I would say all these are better than the two you stated, although Sherman gets some decent fish at decent prices sometimes.

Make sure you check out the RMCA auctions...they are pretty fun and happen 2 times a year in the Spring and Fall.


----------



## matthew1884 (Jul 24, 2009)

What are the RMCA auction?


----------



## Hawks (Feb 7, 2008)

Rocky Mountain Cichlid Association auctions. Here is a link to the web site. The will post a date and place for the next auction soon on the site.

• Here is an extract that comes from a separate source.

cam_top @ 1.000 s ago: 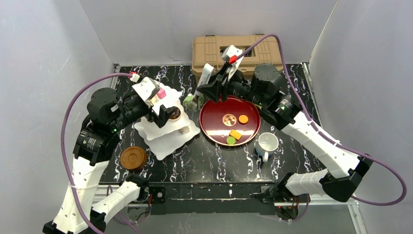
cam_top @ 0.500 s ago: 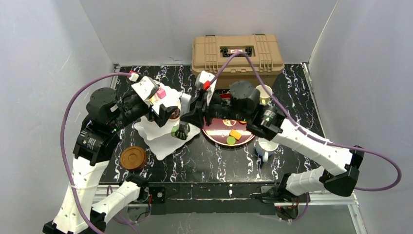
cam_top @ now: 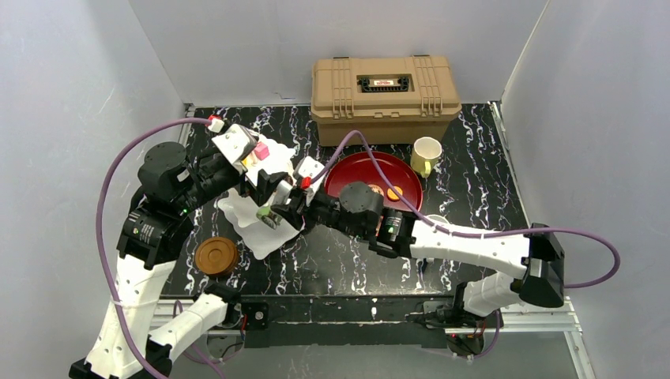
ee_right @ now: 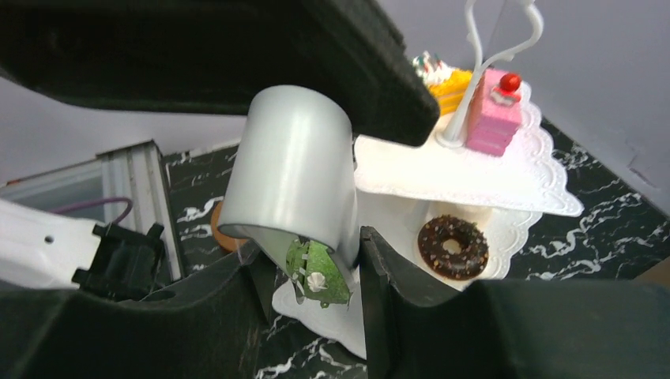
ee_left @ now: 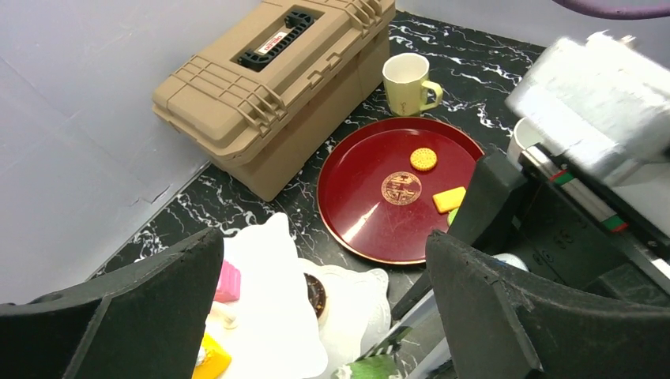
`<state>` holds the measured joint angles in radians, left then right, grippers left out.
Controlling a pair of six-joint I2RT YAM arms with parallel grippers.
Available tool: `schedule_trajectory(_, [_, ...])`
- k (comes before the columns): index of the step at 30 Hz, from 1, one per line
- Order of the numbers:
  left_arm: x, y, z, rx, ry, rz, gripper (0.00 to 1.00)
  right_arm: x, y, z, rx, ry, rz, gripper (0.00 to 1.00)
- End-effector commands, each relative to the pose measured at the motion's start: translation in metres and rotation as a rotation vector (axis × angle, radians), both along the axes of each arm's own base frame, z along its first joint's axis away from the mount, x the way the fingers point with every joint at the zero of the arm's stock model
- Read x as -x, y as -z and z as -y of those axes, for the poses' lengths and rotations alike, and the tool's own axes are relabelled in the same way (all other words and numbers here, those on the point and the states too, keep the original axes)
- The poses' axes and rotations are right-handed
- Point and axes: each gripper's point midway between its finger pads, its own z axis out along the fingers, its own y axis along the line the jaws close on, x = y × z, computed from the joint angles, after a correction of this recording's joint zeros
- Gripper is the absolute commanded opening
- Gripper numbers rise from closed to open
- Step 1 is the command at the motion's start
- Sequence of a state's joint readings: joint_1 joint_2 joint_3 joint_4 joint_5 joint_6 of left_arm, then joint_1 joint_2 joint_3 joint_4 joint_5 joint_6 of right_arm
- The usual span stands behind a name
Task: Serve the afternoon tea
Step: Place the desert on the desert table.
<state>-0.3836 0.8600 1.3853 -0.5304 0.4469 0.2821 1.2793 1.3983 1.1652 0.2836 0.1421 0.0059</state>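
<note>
The white three-tier stand (cam_top: 272,235) is at the left, with a pink cake (ee_right: 490,112) and a yellow cake (ee_right: 447,88) on an upper tier and a chocolate donut (ee_right: 453,246) lower down. My right gripper (cam_top: 281,212) is shut on silver tongs (ee_right: 296,178) that pinch a green roll (ee_right: 320,272) just above the stand's bottom tier (ee_right: 395,316). Above the stand's top, my left gripper (ee_left: 324,257) hangs wide open and holds nothing. The cream-yellow mug (cam_top: 426,153) is at the back right. My right arm mostly hides the white mug (ee_left: 524,138). A brown coaster (cam_top: 216,254) lies at the front left.
The dark red tray (ee_left: 355,221) beside the stand holds an orange biscuit (ee_left: 423,159), a yellow piece (ee_left: 449,199) and a brown disc (ee_left: 401,188). A tan case (cam_top: 385,87) is against the back wall. My right forearm stretches across the table's middle.
My right arm has swung from behind the tray leftward and forward, carrying the tongs and green roll to the stand's bottom tier. The left arm has not moved.
</note>
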Motion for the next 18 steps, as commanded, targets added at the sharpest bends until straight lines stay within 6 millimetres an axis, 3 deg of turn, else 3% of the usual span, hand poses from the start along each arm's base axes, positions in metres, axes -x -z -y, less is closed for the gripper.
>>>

http://www.rmcichlid.org/index.php


----------



## dergibog (May 30, 2005)

I'm with Hawks. The lady at Golden fish is just nasty. So much so that I wonder how they stay in business.


----------



## matthew1884 (Jul 24, 2009)

*dergibog*
ya i went to golden fish and she sucked, i was asking her about prices and she just gives short nasty answers, and is just rude.


----------



## tice214 (Oct 18, 2007)

I have been in golden fish many of times and every time I wonder to my self why I wasted my time going in there. She is nasty and short with me. I can't believe I have given here some money in the past. 
I would go to RMCA auction or just a meeting to meat people they all have fish for sale. 
Don't use golden fish :fish:


----------



## Dj823cichild (Mar 30, 2009)

I would have got loud and nasty back in return with the lady! Just plain stupid to upset and piss off your potential customer. I did the same thing one time at a LF store, I asked for help and the guy who worked at the store acted like he didn't hear me and kept walking by. I went straight to the manager and he lit a spark up his you know what. lol!!!!


----------



## dergibog (May 30, 2005)

The big problem is that SHE is the owner. Or co-owner. 
I just never go back and tell everyone I know not to go there either. Let my lack of dollars speak for me.


----------



## matthew1884 (Jul 24, 2009)

I hear her husband is a nice guy though, so you would think he would set her straight because he is trying to run a company.


----------



## Hawks (Feb 7, 2008)

Her name is Julie.

Her husbands name is Pat (Co-owner), and he is really nice. He is very rarely there now though, probably just wants to get away from Julie as much as he can. :lol: Unless they have a fish I have been wanting for a while, I will not go in there anymore.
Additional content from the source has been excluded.